The stretch wanted below opens at the line containing "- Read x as" and closes at the line containing "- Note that". Please return it exactly, with no other lines.
-.-.-
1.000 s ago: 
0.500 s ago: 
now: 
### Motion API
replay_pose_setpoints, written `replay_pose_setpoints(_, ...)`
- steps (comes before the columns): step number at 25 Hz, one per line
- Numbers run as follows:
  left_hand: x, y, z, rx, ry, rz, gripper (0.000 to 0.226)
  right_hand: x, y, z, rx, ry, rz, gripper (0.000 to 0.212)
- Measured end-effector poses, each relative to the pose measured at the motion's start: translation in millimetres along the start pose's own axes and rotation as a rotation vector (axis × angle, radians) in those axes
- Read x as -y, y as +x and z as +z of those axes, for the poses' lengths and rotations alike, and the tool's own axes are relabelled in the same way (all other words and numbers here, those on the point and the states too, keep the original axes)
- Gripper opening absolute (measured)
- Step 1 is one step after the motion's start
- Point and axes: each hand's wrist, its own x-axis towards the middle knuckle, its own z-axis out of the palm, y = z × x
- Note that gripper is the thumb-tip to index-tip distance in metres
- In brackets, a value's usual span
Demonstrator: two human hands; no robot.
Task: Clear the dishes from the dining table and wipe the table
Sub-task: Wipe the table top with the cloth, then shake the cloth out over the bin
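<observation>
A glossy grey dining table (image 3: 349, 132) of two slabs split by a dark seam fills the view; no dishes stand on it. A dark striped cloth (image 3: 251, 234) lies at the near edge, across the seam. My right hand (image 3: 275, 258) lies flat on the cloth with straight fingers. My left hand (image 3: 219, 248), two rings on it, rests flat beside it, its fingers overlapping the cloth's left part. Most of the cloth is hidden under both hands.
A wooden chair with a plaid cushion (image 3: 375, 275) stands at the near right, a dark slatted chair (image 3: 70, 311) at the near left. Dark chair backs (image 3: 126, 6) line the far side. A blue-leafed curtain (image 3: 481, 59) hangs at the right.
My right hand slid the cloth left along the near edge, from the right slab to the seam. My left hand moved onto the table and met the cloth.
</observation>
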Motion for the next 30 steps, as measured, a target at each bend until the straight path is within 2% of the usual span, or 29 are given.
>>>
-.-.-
Solved problem -
- Read x as -y, y as +x and z as +z of those axes, for the poses' lengths and rotations alike, and the tool's own axes are relabelled in the same way (all other words and numbers here, those on the point and the states too, keep the original axes)
- Gripper opening absolute (measured)
- Step 1 is one step after the motion's start
- Point and axes: each hand's wrist, its own x-axis towards the middle knuckle, its own z-axis out of the palm, y = z × x
- Note that gripper is the thumb-tip to index-tip distance in metres

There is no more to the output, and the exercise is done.